Work-around for failing "git svn clone" (requiring full history)

28,023

Solution 1

I ran into this problem when I had identically-named subdirectories within branches or tags.

For example, I had tags candidates/1.0.0 and releases/1.0.0, and this caused the documented error because subdirectory 1.0.0 appears within both candidates and releases.

Per git-svn docs:

When using multiple --branches or --tags, git svn does not automatically handle name collisions (for example, if two branches from different paths have the same name, or if a branch and a tag have the same name). In these cases, use init to set up your Git repository then, before your first fetch, edit the $GIT_DIR/config file so that the branches and tags are associated with different name spaces.

So while the following command failed due to similarly named candidates and releases tags:

git svn clone --authors-file=../authors.txt --no-metadata \
    --trunk=/trunk --branches=/branches --tags=/candidates \
    --tags=/releases --tags=/tags -r 100:HEAD \
    --prefix=origin/ \
    svn://example.com:3692/my-repos/path/to/project/

the following sequence of commands did work:

git svn init --no-metadata \
    --trunk=/trunk --branches=/branches --tags=/tags \
    --prefix=origin/ \
    'svn://example.com:3692/my-repos/path/to/project/'

git config --add svn-remote.svn.tags \
    'path/to/project/candidates/*:refs/remotes/origin/tags/Candidates/*'

git config --add svn-remote.svn.tags \
    'path/to/project/releases/*:refs/remotes/origin/tags/Releases/*'

git svn fetch --authors-file=../authors.txt -r100:HEAD

Note that this only worked because there were no other conflicts within branches and tags. If there were, I would have had to resolve them similarly.
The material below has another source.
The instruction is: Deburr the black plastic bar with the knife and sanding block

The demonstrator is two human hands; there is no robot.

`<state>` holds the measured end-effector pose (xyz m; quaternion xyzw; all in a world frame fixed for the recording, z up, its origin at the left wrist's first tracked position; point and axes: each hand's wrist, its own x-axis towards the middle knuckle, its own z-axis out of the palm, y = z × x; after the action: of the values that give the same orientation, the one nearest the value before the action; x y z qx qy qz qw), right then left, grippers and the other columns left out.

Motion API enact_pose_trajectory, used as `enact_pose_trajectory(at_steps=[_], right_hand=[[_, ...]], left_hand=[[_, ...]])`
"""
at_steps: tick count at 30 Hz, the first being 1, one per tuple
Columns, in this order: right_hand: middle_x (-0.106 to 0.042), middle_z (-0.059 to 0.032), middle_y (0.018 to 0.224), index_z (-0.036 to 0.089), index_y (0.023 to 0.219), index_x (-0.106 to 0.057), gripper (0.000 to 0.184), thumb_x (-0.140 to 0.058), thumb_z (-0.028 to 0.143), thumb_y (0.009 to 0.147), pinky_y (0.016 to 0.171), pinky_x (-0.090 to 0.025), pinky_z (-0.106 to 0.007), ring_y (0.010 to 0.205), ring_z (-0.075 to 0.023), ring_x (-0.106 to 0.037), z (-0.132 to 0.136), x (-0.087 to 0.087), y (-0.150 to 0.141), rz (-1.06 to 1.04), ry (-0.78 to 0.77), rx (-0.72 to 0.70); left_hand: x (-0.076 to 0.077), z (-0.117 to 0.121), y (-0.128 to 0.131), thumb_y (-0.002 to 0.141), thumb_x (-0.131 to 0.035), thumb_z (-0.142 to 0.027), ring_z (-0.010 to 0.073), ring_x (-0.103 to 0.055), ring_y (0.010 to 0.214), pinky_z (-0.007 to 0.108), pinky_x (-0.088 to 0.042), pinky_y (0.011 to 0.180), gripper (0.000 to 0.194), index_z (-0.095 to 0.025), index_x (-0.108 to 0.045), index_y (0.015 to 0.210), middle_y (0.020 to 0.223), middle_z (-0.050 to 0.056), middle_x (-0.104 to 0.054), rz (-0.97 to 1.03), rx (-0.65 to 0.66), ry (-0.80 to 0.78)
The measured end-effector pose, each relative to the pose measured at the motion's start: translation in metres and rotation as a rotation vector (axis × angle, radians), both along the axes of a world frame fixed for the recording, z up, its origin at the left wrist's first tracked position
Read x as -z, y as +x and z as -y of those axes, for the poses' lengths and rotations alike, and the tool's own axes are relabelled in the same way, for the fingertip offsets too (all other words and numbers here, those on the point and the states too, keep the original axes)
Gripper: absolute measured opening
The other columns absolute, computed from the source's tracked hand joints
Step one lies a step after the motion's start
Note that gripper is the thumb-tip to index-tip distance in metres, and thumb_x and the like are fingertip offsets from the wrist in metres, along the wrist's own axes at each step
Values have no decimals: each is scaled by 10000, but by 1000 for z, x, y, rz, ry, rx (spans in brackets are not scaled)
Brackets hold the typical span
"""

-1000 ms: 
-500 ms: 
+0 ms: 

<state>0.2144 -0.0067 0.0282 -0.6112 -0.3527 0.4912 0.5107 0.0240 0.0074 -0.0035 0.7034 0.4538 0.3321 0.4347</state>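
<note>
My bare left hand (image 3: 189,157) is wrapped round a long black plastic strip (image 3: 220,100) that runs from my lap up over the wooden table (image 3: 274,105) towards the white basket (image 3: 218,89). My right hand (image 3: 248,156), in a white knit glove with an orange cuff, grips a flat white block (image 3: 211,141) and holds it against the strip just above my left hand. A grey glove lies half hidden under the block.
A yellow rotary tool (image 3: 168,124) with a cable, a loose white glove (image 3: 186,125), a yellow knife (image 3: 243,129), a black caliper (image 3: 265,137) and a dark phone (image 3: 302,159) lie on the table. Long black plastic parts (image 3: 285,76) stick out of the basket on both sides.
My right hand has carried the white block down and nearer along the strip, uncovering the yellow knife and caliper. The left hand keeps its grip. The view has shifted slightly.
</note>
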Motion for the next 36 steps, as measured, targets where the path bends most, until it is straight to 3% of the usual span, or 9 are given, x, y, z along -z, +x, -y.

After successfully cloning the SVN repository, I then executed the following steps in order to: turn SVN tags into GIT tags; turn trunk into master; turn other references into branches; and relocate remote paths:

# Make tags into true tags
cp -Rf .git/refs/remotes/origin/tags/* .git/refs/tags/
rm -Rf .git/refs/remotes/origin/tags

# Make other references into branches
cp -Rf .git/refs/remotes/origin/* .git/refs/heads/
rm -Rf .git/refs/remotes/origin
cp -Rf .git/refs/remotes/* .git/refs/heads/ # May be missing; that's okay
rm -Rf .git/refs/remotes

# Change 'trunk' to 'master'
git checkout trunk
git branch -d master
git branch -m trunk master

Solution 2

Not a full answer, but perhaps the snippet you are missing (I am interested in migrating as well, so I have found that part of the puzzle).

When you look at the documentation of git-svn, you will find the following option:

--no-minimize-url 

When tracking multiple directories (using --stdlayout, --branches, or --tags options), git svn will attempt to connect to the root (or highest allowed level) of the Subversion repository. This default allows better tracking of history if entire projects are moved within a repository, but may cause issues on repositories where read access restrictions are in place. Passing --no-minimize-url will allow git svn to accept URLs as-is without attempting to connect to a higher level directory. This option is off by default when only one URL/branch is tracked (it would do little good).

This fits to the situation you have, so that git svn does not try to read a higher level of the directory tree (which will be blocked).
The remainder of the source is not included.